- **Task description**
Every record that follows should appear again in your answer, exactly the same.

- **Listed entries**

◆ ◆ ◆ ◆ ◆

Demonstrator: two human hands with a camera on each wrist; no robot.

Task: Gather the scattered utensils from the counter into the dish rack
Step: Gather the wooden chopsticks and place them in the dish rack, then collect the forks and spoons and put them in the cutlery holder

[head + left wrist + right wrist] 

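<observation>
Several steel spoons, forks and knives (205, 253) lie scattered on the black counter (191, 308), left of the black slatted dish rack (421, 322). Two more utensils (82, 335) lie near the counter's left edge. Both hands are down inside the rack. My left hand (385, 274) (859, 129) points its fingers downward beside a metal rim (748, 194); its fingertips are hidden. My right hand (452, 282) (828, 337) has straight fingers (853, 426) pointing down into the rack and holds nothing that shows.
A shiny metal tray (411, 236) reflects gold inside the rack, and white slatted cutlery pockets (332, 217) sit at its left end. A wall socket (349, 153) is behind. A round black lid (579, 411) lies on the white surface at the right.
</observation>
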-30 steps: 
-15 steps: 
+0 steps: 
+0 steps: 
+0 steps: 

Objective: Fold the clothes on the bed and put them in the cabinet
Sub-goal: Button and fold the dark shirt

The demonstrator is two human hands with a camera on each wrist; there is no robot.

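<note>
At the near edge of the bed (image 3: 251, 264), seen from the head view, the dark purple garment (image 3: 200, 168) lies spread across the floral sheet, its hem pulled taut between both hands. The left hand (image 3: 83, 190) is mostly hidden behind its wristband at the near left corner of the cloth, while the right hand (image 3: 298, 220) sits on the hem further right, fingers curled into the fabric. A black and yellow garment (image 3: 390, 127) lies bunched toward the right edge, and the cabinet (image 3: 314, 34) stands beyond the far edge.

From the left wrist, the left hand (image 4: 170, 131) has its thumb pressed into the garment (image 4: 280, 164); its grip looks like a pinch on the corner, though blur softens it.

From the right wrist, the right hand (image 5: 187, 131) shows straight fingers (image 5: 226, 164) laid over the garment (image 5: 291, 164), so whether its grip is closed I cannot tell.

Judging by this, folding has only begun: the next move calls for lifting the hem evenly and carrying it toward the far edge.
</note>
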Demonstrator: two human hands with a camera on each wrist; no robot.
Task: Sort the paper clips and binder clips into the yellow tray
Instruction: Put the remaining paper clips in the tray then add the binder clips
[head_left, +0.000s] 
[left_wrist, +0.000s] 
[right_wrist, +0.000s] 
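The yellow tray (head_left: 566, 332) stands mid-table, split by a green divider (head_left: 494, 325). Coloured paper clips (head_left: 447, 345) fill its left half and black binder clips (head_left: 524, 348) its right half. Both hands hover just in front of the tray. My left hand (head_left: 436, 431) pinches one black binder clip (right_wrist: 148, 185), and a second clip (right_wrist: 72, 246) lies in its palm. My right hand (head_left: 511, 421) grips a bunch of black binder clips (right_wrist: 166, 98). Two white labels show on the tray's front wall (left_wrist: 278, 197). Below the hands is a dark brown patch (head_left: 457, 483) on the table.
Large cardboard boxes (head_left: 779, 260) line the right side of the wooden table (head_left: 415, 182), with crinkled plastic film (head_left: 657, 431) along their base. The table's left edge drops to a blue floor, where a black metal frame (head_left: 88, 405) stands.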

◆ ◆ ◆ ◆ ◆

- **Answer to the problem**
Demonstrator: two human hands with a camera on each wrist; no robot.

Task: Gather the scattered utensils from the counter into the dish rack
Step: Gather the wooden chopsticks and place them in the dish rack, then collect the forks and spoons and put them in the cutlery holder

[head + left wrist + right wrist] 

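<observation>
Several steel spoons, forks and knives (205, 253) lie scattered on the black counter (191, 308), left of the black slatted dish rack (421, 322). Two more utensils (82, 335) lie near the counter's left edge. Both hands are down inside the rack. My left hand (385, 274) (859, 129) points its fingers downward beside a metal rim (748, 194); its fingertips are hidden. My right hand (452, 282) (828, 337) has straight fingers (853, 426) pointing down into the rack and holds nothing that shows.
A shiny metal tray (411, 236) reflects gold inside the rack, and white slatted cutlery pockets (332, 217) sit at its left end. A wall socket (349, 153) is behind. A round black lid (579, 411) lies on the white surface at the right.
</observation>
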-30 steps: 
-15 steps: 
+0 steps: 
+0 steps: 
+0 steps: 

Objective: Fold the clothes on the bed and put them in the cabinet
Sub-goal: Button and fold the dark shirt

The demonstrator is two human hands with a camera on each wrist; there is no robot.

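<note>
At the near edge of the bed (image 3: 251, 264), seen from the head view, the dark purple garment (image 3: 200, 168) lies spread across the floral sheet, its hem pulled taut between both hands. The left hand (image 3: 83, 190) is mostly hidden behind its wristband at the near left corner of the cloth, while the right hand (image 3: 298, 220) sits on the hem further right, fingers curled into the fabric. A black and yellow garment (image 3: 390, 127) lies bunched toward the right edge, and the cabinet (image 3: 314, 34) stands beyond the far edge.

From the left wrist, the left hand (image 4: 170, 131) has its thumb pressed into the garment (image 4: 280, 164); its grip looks like a pinch on the corner, though blur softens it.

From the right wrist, the right hand (image 5: 187, 131) shows straight fingers (image 5: 226, 164) laid over the garment (image 5: 291, 164), so whether its grip is closed I cannot tell.

Judging by this, folding has only begun: the next move calls for lifting the hem evenly and carrying it toward the far edge.
</note>
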Demonstrator: two human hands with a camera on each wrist; no robot.
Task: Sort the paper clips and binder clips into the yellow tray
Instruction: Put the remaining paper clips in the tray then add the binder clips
[head_left, +0.000s] 
[left_wrist, +0.000s] 
[right_wrist, +0.000s] 
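The yellow tray (head_left: 566, 332) stands mid-table, split by a green divider (head_left: 494, 325). Coloured paper clips (head_left: 447, 345) fill its left half and black binder clips (head_left: 524, 348) its right half. Both hands hover just in front of the tray. My left hand (head_left: 436, 431) pinches one black binder clip (right_wrist: 148, 185), and a second clip (right_wrist: 72, 246) lies in its palm. My right hand (head_left: 511, 421) grips a bunch of black binder clips (right_wrist: 166, 98). Two white labels show on the tray's front wall (left_wrist: 278, 197). Below the hands is a dark brown patch (head_left: 457, 483) on the table.
Large cardboard boxes (head_left: 779, 260) line the right side of the wooden table (head_left: 415, 182), with crinkled plastic film (head_left: 657, 431) along their base. The table's left edge drops to a blue floor, where a black metal frame (head_left: 88, 405) stands.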

The exercise has been answered in full.